[This is the post that sparked the creation of this upcoming collection of voices.
Posted on the morning of Tuesday September 18th, 2012 on the Baggott Asher and Bode blog.]
Last night, I saw the video tape on Mother Jones of you telling a room of wealthy donors what you really think. You said, "There are 47 percent of the people who will vote for the president no matter what. There are 47 percent who are with him, who are dependent on government, who believe that, that they are victims, who believe that government has the responsibility to care for them. Who believe that they are entitled to health care, to food, to housing." You added that your "job is not to worry about those people."
There are so many disconnects here that it's hard to know where to start.
First of all there are Obama supporters who voted for him in the last election and will vote for him again. You seem to be saying that these 47% of voters are on government assistance, which is obviously illogical and it baffled me. But then I learned that the 47% is code -- it's the percentage that many Republicans have pointed to as those Americans who pay no taxes. And so you are saying that the 47% of those not paying taxes are voting for Obama, in their own self-interest, which is so incredibly wrong for so many sad reasons ...
There's the sad fact that our poorest states -- those with the highest percentage of people on government assistance -- vote Republican.
There's the sad fact that this 47% includes the elderly who are on social security -- a system they paid into all their working lives -- a group that often votes Republican -- and those are votes you desperately want and certainly need. Elderly white men? If you don't nail that demographic, you're done.
There's the sad fact that the global economy buckled, putting millions out of work, people who found themselves -- many for the first time -- on government assistance in the form of unemployment benefits, again systems that they had paid into all their lives. You surely want the unemployed vote.
And there's the sad fact that your 47% includes households that end up owing no federal income tax -- they have jobs and pay payroll taxes but because of low income and deductions, they pay no federal income tax.
This was my family during our early years, Mr. Romney. My husband and I met and got married in less than a year. I was twenty-three. We started having children when I was twenty-five. We now have four. But it was a struggle at first -- that's the part that might not sound familiar.
In those early years, we scraped to get by. My husband's first job at a weekly newspaper in a small town earned him $17,000 a year. We also took in foreign students who rented rooms from us through a local language institute. Because we made so little, were paying back college and graduate school loans, and had children (tax deductions), we didn't earn enough to trigger federal tax payment.

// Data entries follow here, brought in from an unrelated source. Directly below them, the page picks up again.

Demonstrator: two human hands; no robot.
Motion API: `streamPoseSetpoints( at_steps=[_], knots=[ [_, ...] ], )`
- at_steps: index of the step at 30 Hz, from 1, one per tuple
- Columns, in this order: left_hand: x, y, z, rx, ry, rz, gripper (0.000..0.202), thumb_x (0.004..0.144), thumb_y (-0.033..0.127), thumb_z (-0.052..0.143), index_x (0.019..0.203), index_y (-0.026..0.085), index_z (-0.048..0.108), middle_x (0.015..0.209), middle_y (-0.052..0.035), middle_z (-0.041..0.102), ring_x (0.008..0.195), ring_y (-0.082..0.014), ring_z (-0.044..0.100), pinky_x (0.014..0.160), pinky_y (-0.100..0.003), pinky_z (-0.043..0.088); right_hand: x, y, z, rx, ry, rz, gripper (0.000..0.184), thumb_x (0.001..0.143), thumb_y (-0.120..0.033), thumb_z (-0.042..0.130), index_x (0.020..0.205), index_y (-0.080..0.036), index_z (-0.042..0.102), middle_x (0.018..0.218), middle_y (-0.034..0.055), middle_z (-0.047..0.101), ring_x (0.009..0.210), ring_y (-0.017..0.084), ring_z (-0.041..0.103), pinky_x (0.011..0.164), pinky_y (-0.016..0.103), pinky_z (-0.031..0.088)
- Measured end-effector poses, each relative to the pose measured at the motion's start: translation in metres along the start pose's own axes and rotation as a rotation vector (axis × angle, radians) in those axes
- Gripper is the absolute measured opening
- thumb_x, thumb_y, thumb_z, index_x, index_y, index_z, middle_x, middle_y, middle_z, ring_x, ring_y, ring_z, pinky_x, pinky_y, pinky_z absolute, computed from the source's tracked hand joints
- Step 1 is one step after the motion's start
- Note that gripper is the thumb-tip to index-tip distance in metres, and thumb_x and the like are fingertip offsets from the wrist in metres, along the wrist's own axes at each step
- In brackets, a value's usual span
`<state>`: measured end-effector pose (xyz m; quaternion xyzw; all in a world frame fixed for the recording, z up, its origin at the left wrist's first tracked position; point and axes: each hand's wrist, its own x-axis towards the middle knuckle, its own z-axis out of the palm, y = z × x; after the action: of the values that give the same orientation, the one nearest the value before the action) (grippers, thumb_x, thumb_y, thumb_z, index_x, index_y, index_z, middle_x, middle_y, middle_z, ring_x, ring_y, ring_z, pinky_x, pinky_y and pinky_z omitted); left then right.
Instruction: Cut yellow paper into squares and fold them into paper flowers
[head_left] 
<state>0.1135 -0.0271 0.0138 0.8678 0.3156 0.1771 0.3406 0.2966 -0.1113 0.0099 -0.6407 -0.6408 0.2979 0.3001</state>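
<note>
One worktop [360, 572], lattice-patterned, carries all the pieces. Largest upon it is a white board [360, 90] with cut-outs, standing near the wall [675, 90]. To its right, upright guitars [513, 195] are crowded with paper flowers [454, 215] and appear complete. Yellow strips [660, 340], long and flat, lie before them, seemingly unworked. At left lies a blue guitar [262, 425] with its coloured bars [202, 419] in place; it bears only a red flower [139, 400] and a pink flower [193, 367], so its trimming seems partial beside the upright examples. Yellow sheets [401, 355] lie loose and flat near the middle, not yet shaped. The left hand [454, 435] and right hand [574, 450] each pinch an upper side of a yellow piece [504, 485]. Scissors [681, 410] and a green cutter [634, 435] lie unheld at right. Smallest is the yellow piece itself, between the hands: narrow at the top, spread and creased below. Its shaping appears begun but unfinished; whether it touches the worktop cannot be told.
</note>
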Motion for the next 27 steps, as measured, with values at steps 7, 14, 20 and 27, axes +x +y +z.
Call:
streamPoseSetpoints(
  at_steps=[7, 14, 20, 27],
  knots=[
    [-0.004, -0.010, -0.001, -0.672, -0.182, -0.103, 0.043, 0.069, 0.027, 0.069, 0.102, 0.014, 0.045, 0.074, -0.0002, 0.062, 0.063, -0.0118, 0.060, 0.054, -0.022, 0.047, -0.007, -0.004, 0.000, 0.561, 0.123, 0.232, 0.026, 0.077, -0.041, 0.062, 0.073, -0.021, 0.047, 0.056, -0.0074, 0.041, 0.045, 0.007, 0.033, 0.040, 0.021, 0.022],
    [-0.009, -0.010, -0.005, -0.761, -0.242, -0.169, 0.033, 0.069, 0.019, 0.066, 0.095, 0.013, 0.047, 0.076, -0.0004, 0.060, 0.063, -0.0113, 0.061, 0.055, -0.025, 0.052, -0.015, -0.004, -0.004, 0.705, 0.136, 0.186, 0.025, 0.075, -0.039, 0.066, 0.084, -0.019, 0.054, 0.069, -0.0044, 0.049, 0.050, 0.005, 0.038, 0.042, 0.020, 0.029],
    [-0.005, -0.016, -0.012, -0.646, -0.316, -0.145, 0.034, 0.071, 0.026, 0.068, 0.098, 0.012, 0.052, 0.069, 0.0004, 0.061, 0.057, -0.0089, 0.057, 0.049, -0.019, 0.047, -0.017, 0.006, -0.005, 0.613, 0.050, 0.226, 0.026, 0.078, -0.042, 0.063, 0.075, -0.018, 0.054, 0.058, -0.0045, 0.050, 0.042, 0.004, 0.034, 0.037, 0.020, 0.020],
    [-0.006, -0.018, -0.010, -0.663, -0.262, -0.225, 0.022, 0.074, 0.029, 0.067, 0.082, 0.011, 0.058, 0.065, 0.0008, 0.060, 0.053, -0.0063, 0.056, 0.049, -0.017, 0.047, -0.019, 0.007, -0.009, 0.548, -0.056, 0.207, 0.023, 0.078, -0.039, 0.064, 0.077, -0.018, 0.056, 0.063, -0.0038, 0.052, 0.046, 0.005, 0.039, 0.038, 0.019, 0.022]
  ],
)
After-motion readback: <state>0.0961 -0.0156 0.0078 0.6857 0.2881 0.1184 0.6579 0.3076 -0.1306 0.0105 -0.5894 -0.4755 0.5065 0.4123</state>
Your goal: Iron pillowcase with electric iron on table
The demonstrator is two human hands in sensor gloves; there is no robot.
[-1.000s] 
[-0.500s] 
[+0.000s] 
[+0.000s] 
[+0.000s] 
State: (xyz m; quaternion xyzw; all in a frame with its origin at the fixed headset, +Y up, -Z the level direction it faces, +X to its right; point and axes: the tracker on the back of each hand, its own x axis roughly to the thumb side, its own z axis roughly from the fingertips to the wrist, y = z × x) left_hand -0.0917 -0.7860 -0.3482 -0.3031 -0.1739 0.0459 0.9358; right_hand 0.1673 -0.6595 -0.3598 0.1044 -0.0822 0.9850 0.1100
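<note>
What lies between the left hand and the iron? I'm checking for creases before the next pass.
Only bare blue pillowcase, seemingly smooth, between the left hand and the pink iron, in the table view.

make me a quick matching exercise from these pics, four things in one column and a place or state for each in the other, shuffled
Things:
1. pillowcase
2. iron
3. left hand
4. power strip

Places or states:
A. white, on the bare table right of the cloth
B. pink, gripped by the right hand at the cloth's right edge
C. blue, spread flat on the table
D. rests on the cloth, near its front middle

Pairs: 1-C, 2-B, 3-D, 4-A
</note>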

We didn't feel entitled to anything. We were not victims. We were only dependent on government like everyone else is -- public schools, policemen, firemen, roads, sanitation, parks, safe food, safe medications ...
And now I pay taxes in the highest bracket. From what I've read, you don't -- despite the fact that you're part of the wealthiest 1% in this country and I am not.
If you met my family at a rally, you would say that we are the ones you are trying to protect. But, in truth, we represent the ones you look down on, the ones you think of as self-proclaimed victims, the ones you don't have to worry about.
We are "those people." And the most chilling part of your speech is when you say that it's not your job "to worry about those people."
And there it is. Your divided view of our country. Us and those people.
And then, when asked about the video tape, you had an opportunity to show regret, to apologize to "those people". Instead you embraced what you said.
I read it on CNN. "Romney, in his press conference Monday night, said he could have stated his original comments 'more clearly' but said he was trying to point out the differences between the two campaigns. We have a very different approach - the president and I - between a government-dominated society and a society driven by free people pursuing their dreams,' Romney said."
And so now 47% of the country are without dreams? That's a lot of the country to write off. Those are a lot of dreams to discount.
This was, for me, the moment when you proved that you have no idea who you've insulted -- and insulted deeply. You have no idea who the American people are -- our incredible diversity of life experience, our incredible ability to dream even during the hardest times.
If those were the choices, Mr. Romney -- us and those people -- I would invite you to keep your us. I'd be with those people. Proudly.
But those aren't the choices. Not at all. An America made up of us and those people will fail. It is doomed. It's not the world I want for my children.
And whenever you want to swap tax filings, Mr. Romney, say the word. You show yours. I'll show mine. Unlike you, I'm not ashamed of what I've paid.
Meanwhile don't worry about me, my husband, and our children. We are voting Obama.
Julianna Baggott, One of Those People, Proudly.
Julianna Baggott is the author of eighteen books, most recently Pure, and, as Bridget Asher, The Provence Cure for the Brokenhearted. Her work has appeared in The New York Times, Washington Post, Boston Globe, Best American Poetry, Best Creative Nonfiction, and NPR.